KISS = Keep It Short and Simple
As an adult, you know the value of preparation. Whether it is an exam, a presentation, a job interview, a new project, an athletic endeavor – whatever you want to do, it will go off better if you prepare for it.
And what is preparation? It is anticipating what might happen in the future, and working towards a result accordingly. You know you would like to drive, so you apply for a learner’s licence, learn how to drive, memorize road rules, and then appear for a driving test. In short, you prepare for it, because at some point in the future, you want to drive.
Same goes for a career. You want to work as a doctor. You find out what you need to do to become one, and then you do it. Even at work, when someone joins your team, the first thing you do is get to know them, and tell them what they need to do, how, and so on. You prepare them.
All your life, you prepare for events, people, and situations (fire drills and so on).
As a parent concerned about your children, you prepare them too. “Study hard,” you say. “You need to develop good work habits.” “You must cultivate discipline – without it, you won’t get anywhere.” “If you think this is too much homework, wait till you get to college! There won’t be enough hours in the day for the work you have to do.”
We try to Keep It Short and Simple. Well, simple at any rate. (Ask the kids – not one will say we keep it short 😉 )
But I’m convinced we could do a lot better. With KISSing, I mean. We draw grim pictures of the future, issue dire warnings about what will happen if they don’t do as we say or take our advice. But we don’t KISS in the most elemental ways.
What is the one thing we can ALL successfully predict? Change. Good or bad, it will all pass.
And yet, we don’t prepare our children for Change. When they are little, and think the world of us, we know that it is a mere phase. They will soon begin to question us. But do we ever let ourselves realize it? Do we prepare ourselves for it? More importantly, do we prepare them for it?
When my daughter was 3, we were very lovey-dovey with each other. Kissing (not KISSing 😉 ), hugging, playing – we had a lot of fun together. And I’d tell her occasionally that she would dislike many things about me when she grew up a bit. She was always nonplussed when I said this. “No, I won’t ever dislike anything about you. I really like you!” she would protest vehemently.
Let’s move forward to about 4 years later. For some reason I couldn’t put my finger on, she was becoming very difficult to be with. Things we did together earlier didn’t satisfy her, and she seemed to want something from me that neither of us could figure out. We were scrapping a lot. A normally cheerful child, she’d become a walking, talking complaint book. As I got into the car to drive her to a birthday party, she was being her fractious self, when it struck me between the eyes.
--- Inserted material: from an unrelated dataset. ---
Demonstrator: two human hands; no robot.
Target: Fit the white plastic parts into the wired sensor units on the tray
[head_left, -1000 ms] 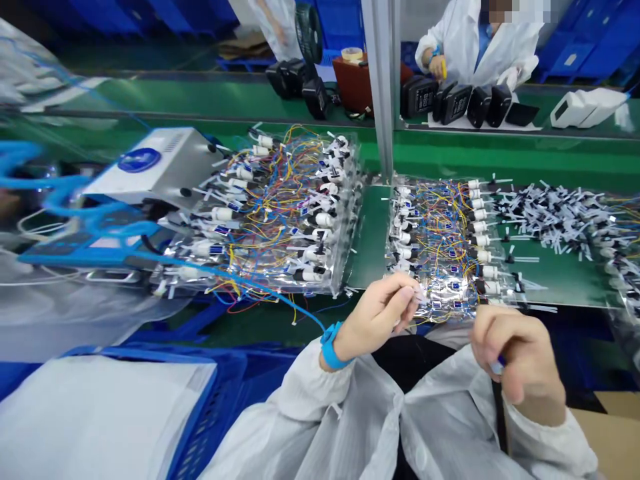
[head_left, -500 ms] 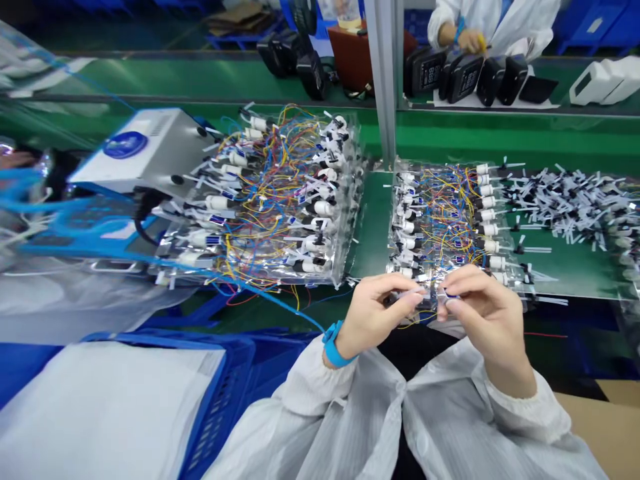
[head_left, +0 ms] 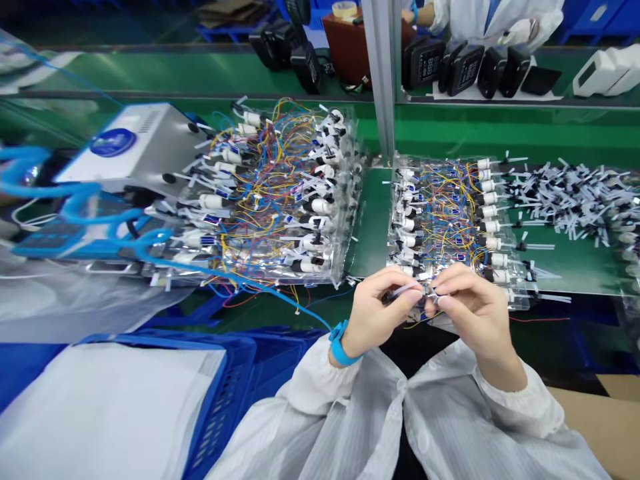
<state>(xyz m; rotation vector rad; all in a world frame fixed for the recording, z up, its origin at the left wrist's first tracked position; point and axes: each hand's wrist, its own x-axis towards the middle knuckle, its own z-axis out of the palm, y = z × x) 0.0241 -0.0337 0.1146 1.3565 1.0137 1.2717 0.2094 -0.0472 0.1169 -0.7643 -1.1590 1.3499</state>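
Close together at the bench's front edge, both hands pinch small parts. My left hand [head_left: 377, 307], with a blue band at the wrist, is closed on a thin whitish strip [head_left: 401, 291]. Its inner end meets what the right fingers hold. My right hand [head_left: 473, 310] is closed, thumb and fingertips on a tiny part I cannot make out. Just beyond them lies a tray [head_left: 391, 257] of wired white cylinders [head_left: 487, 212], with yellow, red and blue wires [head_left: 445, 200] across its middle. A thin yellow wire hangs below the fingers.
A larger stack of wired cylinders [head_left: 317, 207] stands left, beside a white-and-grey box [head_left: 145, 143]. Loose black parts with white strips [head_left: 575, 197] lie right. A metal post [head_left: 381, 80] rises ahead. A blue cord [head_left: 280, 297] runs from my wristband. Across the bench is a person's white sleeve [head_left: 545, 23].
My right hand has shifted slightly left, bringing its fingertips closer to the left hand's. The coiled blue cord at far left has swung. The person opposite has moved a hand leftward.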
This was exactly what I’d been predicting! The only problem was, she was too young to know it, and I’d forgotten I’d predicted it. I smiled to myself. My daughter, in the middle of a litany of complaints, caught that smile and stopped mid-sentence. “What? Why did you smile? What’s so funny about what I’m saying?”
My response: “Remember how I used to say you’d not like me so much when you grew up? That you’d be upset with me and we’d argue and fight about things? Well, that’s what is happening now.”
It disarmed her completely. And me too.
She smiled into my eyes, “Oh! This is what you were talking about? I didn’t know…”
Those few sentences allowed us to find new ground on which to build a new kind of relationship. A much stronger one, if you ask me, because now we were also dealing with the reality of two different individuals who felt and thought and reacted differently to the world around them – but still managed to live with love and respect. Bonus: it bolstered the trust between us.
Teenage is the big one! Again, tell them what to expect. Let them know that it’s normal for them to feel that you don’t love them, that you don’t understand them, that the main purpose of your life is to make theirs a living hell. (Normal? It’s practically a rite of passage! 🙂 )
Do you think I’m exaggerating? If you don’t have a teenager, you might think so. In which case, think back to when you were a teenager. All these emotions might have been felt or buried; they might have been shared or not – but they definitely existed in some measure.
Because teenage is a time of growing up – more accurately, a time of growing away – from one’s parents. It is a time when your child will begin actively to search for his own identity. He will try on different personalities, depending on what he’s reading and watching, and who he’s spending time with.
It is a fantastic time for you to be a loving parent – by letting him know that his repudiation of you and everything you stand for is not ‘wrong’; that he is not ‘bad’ or ‘immoral’ or ‘ungrateful’ or ‘wicked’ or ‘worthless’ if he feels rebellious. Take away the guilt and shame of these emotions.
It is a gift only you can give your child. It is reassurance that will work only if it comes from you.
Tell her that things will swing back into perspective by the end of teenage, when she has a better sense of who she is. She’ll probably snort at that too. 🙂 Tell her that ‘growing’ is a lifelong process: a sapling becomes a plant and then a tree and then an older tree. Growth is ongoing – it is we who close ourselves to it.